Day 12, and by now, Baku is beginning to feel less like a European Games and more like an Olympic Games. The steady rush between venues. The dizzy spells. The desperate lack of sleep.
“Sure it will be good training for Rio,” the Sports Editor has been saying, and he’s right about that much. There is only one way to survive this sort of sporting circus and that’s on adrenaline and caffeinated beverages, and if either of those start to run out, it comes down to true grit.
The four-hour time difference between here and Dublin isn’t helping either. That extended deadline is less of a blessing and more of a curse, and by the time the last shuttle bus makes it back to the Media Resort, it’s already well past midnight. After the usual few unwinding doses of Xirdalan (that’s the local beer, not an illicit drug) it’s almost time to go at it again.
There is definitely an Olympic feel about the place too, right down to the designated traffic lanes – about 50km in and out of Baku – identified by the good old five-ringed symbol. The shuttle buses run on time too, even when they’re mostly empty. With the price of diesel here at about 55 cent per litre, they can afford to. Each bus also gets its own police escort, although that’s to help ensure the drivers don’t go too fast rather than fall behind schedule
Censorship
The city’s four million inhabitants (not far off half of Azerbaijani’s entire population of about 9.4 million) can’t help but feel like they’re part of something big as well, especially when it feels to me as if half of them are working as Games volunteers. Not that they’d be speaking out very loud against the Games even if they wanted to: the Protect Journalists committee now ranks
Azerbaijan
the fifth most censored country in the world; the World Press index ranks it 162nd out of 180 countries.

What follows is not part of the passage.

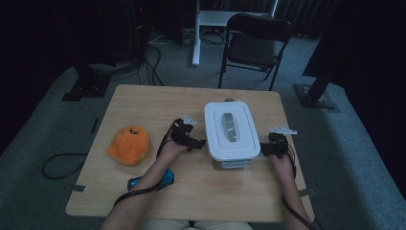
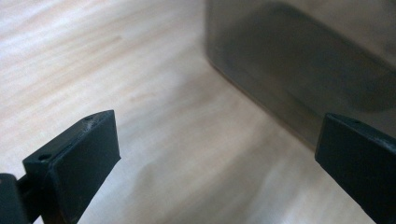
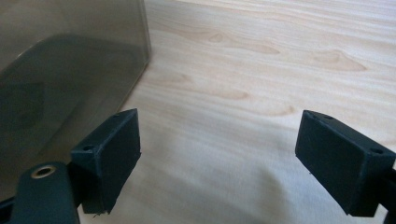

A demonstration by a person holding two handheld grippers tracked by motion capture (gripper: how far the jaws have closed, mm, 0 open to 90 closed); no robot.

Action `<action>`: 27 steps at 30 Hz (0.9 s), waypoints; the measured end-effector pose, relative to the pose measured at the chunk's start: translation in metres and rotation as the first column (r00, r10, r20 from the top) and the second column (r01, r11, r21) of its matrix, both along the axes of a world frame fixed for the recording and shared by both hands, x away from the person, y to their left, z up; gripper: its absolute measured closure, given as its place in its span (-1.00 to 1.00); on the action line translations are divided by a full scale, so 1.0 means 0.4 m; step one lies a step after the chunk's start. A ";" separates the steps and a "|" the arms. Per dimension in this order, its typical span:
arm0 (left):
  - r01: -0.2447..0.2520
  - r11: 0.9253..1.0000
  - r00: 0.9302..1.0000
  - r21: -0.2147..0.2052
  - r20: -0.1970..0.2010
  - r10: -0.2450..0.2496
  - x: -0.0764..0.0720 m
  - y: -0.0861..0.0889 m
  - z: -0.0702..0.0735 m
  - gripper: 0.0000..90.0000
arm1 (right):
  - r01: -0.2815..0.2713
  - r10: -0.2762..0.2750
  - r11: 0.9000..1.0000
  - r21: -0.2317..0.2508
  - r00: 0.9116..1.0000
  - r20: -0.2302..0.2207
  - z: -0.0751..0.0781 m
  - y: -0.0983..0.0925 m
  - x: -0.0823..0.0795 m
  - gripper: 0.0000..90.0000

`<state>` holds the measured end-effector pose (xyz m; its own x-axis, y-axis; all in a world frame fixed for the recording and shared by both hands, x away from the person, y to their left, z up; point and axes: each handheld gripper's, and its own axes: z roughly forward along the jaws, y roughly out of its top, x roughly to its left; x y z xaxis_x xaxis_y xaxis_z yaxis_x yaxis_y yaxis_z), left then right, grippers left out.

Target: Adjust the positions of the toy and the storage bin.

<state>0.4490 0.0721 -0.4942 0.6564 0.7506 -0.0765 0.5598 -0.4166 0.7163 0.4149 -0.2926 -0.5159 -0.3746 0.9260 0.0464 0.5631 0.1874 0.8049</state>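
Wood-grain tabletop (image 1: pixel 143 103) carries a lidded storage box (image 1: pixel 231 135), white on top with a grey handle (image 1: pixel 231 127) set into its lid, and the two grippers flank it. The left gripper (image 1: pixel 197 143) sits just beside the box's left wall, held in the person's left hand (image 1: pixel 171 149); in the left gripper view its two black jaws stand wide apart with nothing but bare wood between them, and the box's translucent grey wall (image 2: pixel 299 65) rises just beyond the right-hand jaw. Whether that jaw touches the wall cannot be told. The right gripper (image 1: pixel 265 149) is at the box's right side near its front corner, held in the right hand (image 1: pixel 283 165); in the right gripper view its jaws are likewise spread wide over empty table, with the box's smoky wall (image 3: pixel 70 70) close against the left-hand jaw and open wood stretching away past the other. Neither gripper holds anything. Well off to the far side of the left gripper from the box lies an orange plush toy (image 1: pixel 129 144) with a small dark face, resting on the table and touching nothing else. Nearer the person than the left gripper, partly under the left forearm, lies a small blue object (image 1: pixel 165 177) whose kind is too dim to tell. Beyond the table, on the grey carpet, stands a dark folding chair (image 1: pixel 253 45).
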 end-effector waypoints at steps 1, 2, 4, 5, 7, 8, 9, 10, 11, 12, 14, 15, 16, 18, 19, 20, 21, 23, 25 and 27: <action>-0.003 1.000 1.000 -0.002 0.000 0.003 0.007 -0.002 0.001 -0.99 | -0.001 0.001 1.000 -0.003 1.000 0.000 0.000 0.002 0.007 -0.69; -0.002 1.000 1.000 0.001 0.002 0.002 0.014 -0.005 0.002 -0.99 | -0.003 0.003 1.000 -0.004 1.000 0.002 0.000 0.004 0.015 -0.69; 0.002 1.000 1.000 0.009 0.000 -0.002 0.026 -0.013 0.002 -0.99 | 0.003 -0.003 1.000 0.000 1.000 -0.001 0.000 0.006 0.029 -0.69; 0.005 1.000 1.000 0.014 0.000 -0.005 0.031 -0.017 0.003 -0.99 | 0.006 -0.006 1.000 0.005 1.000 -0.003 0.000 0.006 0.035 -0.69; 0.005 1.000 1.000 0.019 0.001 -0.005 0.037 -0.021 0.004 -0.99 | 0.009 -0.009 1.000 0.023 1.000 -0.010 -0.001 0.006 0.046 -0.69; 0.007 1.000 1.000 0.017 0.001 -0.007 0.039 -0.022 0.004 -0.99 | 0.007 -0.007 1.000 0.028 1.000 -0.013 -0.001 0.007 0.050 -0.69; 0.005 1.000 1.000 0.014 -0.001 -0.005 0.040 -0.023 0.004 -0.99 | 0.003 -0.002 1.000 0.030 1.000 -0.014 -0.001 0.010 0.053 -0.69; 0.005 1.000 1.000 0.013 0.001 -0.005 0.040 -0.023 0.004 -0.99 | -0.004 0.004 0.999 0.033 1.000 -0.017 -0.001 0.014 0.055 -0.69; 0.008 1.000 1.000 0.011 -0.001 -0.008 0.039 -0.024 0.004 -0.99 | -0.012 0.012 0.999 0.032 1.000 -0.017 -0.001 0.017 0.055 -0.69; 0.010 1.000 1.000 0.010 -0.005 -0.010 0.038 -0.024 0.004 -0.99 | -0.022 0.022 0.999 0.034 1.000 -0.017 -0.001 0.021 0.056 -0.69; 0.012 1.000 1.000 0.016 -0.003 -0.012 0.034 -0.026 0.005 -0.99 | -0.051 0.052 0.998 0.045 0.999 -0.017 0.000 0.030 0.055 -0.65; 0.014 1.000 1.000 0.019 -0.002 -0.014 0.032 -0.027 0.005 -0.99 | -0.053 0.053 0.998 0.043 0.998 -0.018 0.001 0.033 0.054 -0.62; 0.016 1.000 1.000 0.019 -0.004 -0.016 0.030 -0.027 0.006 -0.99 | -0.051 0.052 0.998 0.043 0.998 -0.020 0.002 0.034 0.053 -0.60; 0.020 1.000 1.000 0.022 -0.002 -0.020 0.026 -0.028 0.008 -0.99 | -0.056 0.057 0.997 0.045 0.998 -0.021 0.004 0.035 0.051 -0.56; 0.025 0.999 1.000 0.028 0.002 -0.025 0.024 -0.028 0.009 -0.99 | -0.060 0.061 0.997 0.039 0.998 -0.021 0.006 0.035 0.049 -0.56; 0.026 0.999 1.000 0.034 0.007 -0.026 0.021 -0.028 0.011 -0.99 | -0.067 0.068 0.997 0.033 0.998 -0.018 0.009 0.036 0.046 -0.54; 0.024 0.999 1.000 0.036 0.007 -0.024 0.019 -0.028 0.012 -0.99 | -0.076 0.077 0.997 0.023 0.997 -0.012 0.011 0.038 0.043 -0.54; 0.025 0.999 1.000 0.041 0.008 -0.025 0.014 -0.025 0.013 -0.99 | -0.094 0.095 0.995 0.026 0.995 -0.024 0.013 0.040 0.039 -0.53; 0.025 0.999 1.000 0.043 0.007 -0.026 0.006 -0.024 0.014 -0.99 | -0.098 0.099 0.995 0.020 0.995 -0.023 0.014 0.043 0.033 -0.52; 0.027 0.998 1.000 0.049 0.011 -0.028 -0.006 -0.023 0.015 -0.99 | -0.101 0.101 0.995 0.018 0.995 -0.022 0.014 0.046 0.025 -0.51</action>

There's some proper old- school propaganda going on here, too, and here's proof of it: one of my articles from last week – under the headline "All that glitters not gold in ambitious Baku" – was lifted by one of the national news agencies News.Az and turned into something a little different. They praised "The Irish Times, an Irish daily broadsheet newspaper" for its article on Baku, quoting my observation that "Azerbaijan is transforming itself at breakneck speed, and is simply taking sporting events like this one along for the ride" and that we also noted "the wonderful work (that) has so far been done in Azerbaijan's capital".
This was the same article that contained my observation that these Games came against the “backdrop of continuing repression against anyone who speaks out against the government’s flood of oil and gas money that is effectively running the entire show” but News.Az neglected to mention that.
Anyway, every billboard, every street hoarding, every lamp post and every other inch of advertising space (buses, taxis, etc) are completely illuminated by the blue and yellow signs and symbols of these European Games, and according to the dogs on the street, Baku has never been so prosperous. In 2002, there was a 12-hour queue for a loaf of bread. These days, everywhere looks like the Celtic Tiger on steroids.
Of course there is one big difference between these Games and the Olympics: no one outside of Azerbaijan seems to be bothered about them. Or so I’m hearing anyway. It’s very easy to feel like you’re part of something big inside the Kingdom of Baku, and very easy to forget that it’s not big at all outside of it. This was always likely to be the case, at least for the first of these Games, although it’s still too soon to know how the event can grow, or at what pace.
National broadcasters
It definitely won’t grow without attracting more national broadcasters (oh brothers, where art thou?), nor without ensuring a greater spread of Olympic events, and indeed qualification towards those Olympic events. The need for a proper track and field competition has already been well discussed although no one seems sure how to go about that either. Because the European Athletics Championships – and indeed the European Swimming Championships – are going nowhere, at least not for now. They’ve already reinforced their scheduling of events from 2018 onwards, and whatever form these European Games take in 2019, it is unlikely athletics and swimming will have fully bought in by then.
What is certain is that European Olympic Committee (EOC) president, Pat Hickey, the man who turned the idea of these Games into a reality, won't be short of ideas, or indeed host nations. Russia, Turkey, Belarus, and Poland have all made preliminary inquiries about hosting the 2019 Games, although the plan was always to debrief after Baku, before opening the bidding process for the next one.
For most of the Irish athletes in Baku, it must also be beginning to feel less like a European Games and more like an Olympic Games. Not many of them, outside of the boxers, have been exposed to this scale of event, and that can only be good training for Rio, too. Indeed the Olympic Council of Ireland (OCI) have also been treating Baku as a sort of dress rehearsal for Rio. Their entire executive committee have been invited out for the experience too, including second vice-president John Delaney (leaving his FAI hat at home, presumably), while the Irish Sports Council are strongly represented in Baku too, including their CEO, John Treacy.
Olympic bid
There is definitely the feeling that Baku will continue its rapid development long after these European Games leave town on Sunday. With that begins the more pertinent question of how soon this place will truly feel like it can bid for the Olympic Games. Maybe all this will be good training not just for Rio, but also for 2024.